In which the blogger makes a case for what the superhero narrative might learn from a 67 year old Scottish comic strip telling the comic adventures of a working class family during the last year of the Send World War;
Superhero comics tend to have a debilitating problem where the creation of a convincing sense of jeopardy is concerned, because the actions of superheroes rarely lead to serious and lasting consequences. Put simply, nothing really matters. The dead will rise again, lost limbs and wounded organs will be regrown or replaced with superior alternatives, and soon-to-be forgotten slaughtered love ones will be replaced over time with a new generation of prospective offerings to the gods of angst and vengeance.
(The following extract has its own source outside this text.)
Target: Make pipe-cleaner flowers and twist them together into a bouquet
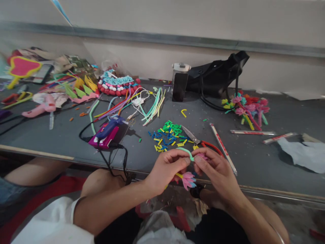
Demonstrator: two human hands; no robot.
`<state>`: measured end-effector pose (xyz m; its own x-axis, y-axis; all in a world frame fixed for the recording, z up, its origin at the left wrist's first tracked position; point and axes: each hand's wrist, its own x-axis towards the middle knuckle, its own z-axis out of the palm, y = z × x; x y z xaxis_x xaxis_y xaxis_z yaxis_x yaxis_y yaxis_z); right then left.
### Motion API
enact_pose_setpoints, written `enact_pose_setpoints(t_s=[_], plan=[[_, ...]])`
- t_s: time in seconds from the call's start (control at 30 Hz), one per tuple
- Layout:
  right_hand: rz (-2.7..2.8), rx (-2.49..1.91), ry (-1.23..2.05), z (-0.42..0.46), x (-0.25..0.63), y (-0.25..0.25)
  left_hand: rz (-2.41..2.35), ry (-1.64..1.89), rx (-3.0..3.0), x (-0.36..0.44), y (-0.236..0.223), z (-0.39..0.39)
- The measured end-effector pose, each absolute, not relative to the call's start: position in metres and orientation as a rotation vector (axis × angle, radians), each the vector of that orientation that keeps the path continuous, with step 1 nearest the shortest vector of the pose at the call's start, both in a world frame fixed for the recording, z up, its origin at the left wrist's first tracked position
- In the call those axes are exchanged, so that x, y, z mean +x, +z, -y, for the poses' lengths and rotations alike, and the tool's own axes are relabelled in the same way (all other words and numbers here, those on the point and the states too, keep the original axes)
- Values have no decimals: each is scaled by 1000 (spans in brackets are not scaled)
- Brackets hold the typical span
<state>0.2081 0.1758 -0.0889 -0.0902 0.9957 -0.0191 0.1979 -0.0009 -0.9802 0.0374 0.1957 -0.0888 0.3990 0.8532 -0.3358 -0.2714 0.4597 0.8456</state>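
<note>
My left hand [166, 169] and my right hand [215, 167] meet fingertip to fingertip at the table's front edge. Both are closed in a pinch on a light green pipe cleaner [187, 151], which bends over between them. Pink petals [202, 156] show among my right fingers; whether they join the green piece is hidden. Below my left fingers hangs a pink and blue flower [188, 180] on a yellow stem. Just beyond my hands lie scissors [193, 135] with red handles, blades apart, beside a pile of short green, blue and yellow pieces [171, 130].
To the left, a blue glue gun [110, 128] rests on a purple box, its cords trailing over the edge. Loose pipe cleaners [154, 105] lie behind. A black bag [215, 76], a bottle [180, 67], a phone [179, 87] and finished flowers [250, 106] stand farther back. Another person's leg [38, 171] is at left.
</note>
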Motion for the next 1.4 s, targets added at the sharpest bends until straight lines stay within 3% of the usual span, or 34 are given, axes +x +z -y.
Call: enact_pose_setpoints(t_s=[0.4,0.7,0.87,1.0,1.13,1.27,1.4], plan=[[1236,-1230,1349,-175,203,-89,-803,906,618,42,-93,-196],[1130,-1203,1486,-175,199,-94,-930,1025,1316,35,-88,-198],[1180,-1234,1437,-176,202,-91,-896,957,1353,34,-89,-201],[1340,-1311,1254,-178,209,-92,-807,855,1152,35,-94,-202],[1529,-1449,738,-181,212,-98,-854,801,1134,36,-96,-202],[1715,-1366,164,-180,211,-99,-983,886,1622,32,-95,-200],[1937,-1167,74,-176,209,-94,-926,837,2000,28,-98,-198]])
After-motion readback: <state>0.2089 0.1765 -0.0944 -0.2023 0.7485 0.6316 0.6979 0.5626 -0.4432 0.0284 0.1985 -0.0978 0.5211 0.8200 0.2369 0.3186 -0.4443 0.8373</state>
It's surely not a problem which can be solved by constantly inflating the scale and the stakes of each new conflict, though decades of creators have chosen to attempt to do this. The mind and heart soon weary of yet another universe-threatening menace in which thousands of costumed hyperpeople slug it out with each other all over again. But perhaps something of a solution might be found in the work of creators which stand far outside of the superhero sub-genre. For example, the panel above comes from "The Broons" strip written and drawn by Dudley D. Watkins and published in The Sunday Post of the 31st December, 1944. It's the final frame in a page concerned with the Broons and their New Year's Eve, and it shows the unexpected return on leave to the family flat of two of their enlisted sons. It's a scene which can move me to tears, and which has quite chocked me up even as I write this. For what Mr Watkins succeeded in capturing here, as he so often did, is the sense of how precious human relations are, and of how terrible it is that they're ever threatened by factors beyond the individual's control. Mr Watkin's strip has no part, of course, in overly sentimentalising the unforeseen first-footing of Hen and Joe Broon, for that wasn't the way of the Scots. Instead, the sorrow implicit in the brother's absence, and the fear of what may yet happen to them, is transmitted through the obvious communal joy inspired by their return. If this, the panel tells us, is how wonderful a few hours can be made through the return of these men, then how inconsolable would this family and community be if the brothers were never able to come home again.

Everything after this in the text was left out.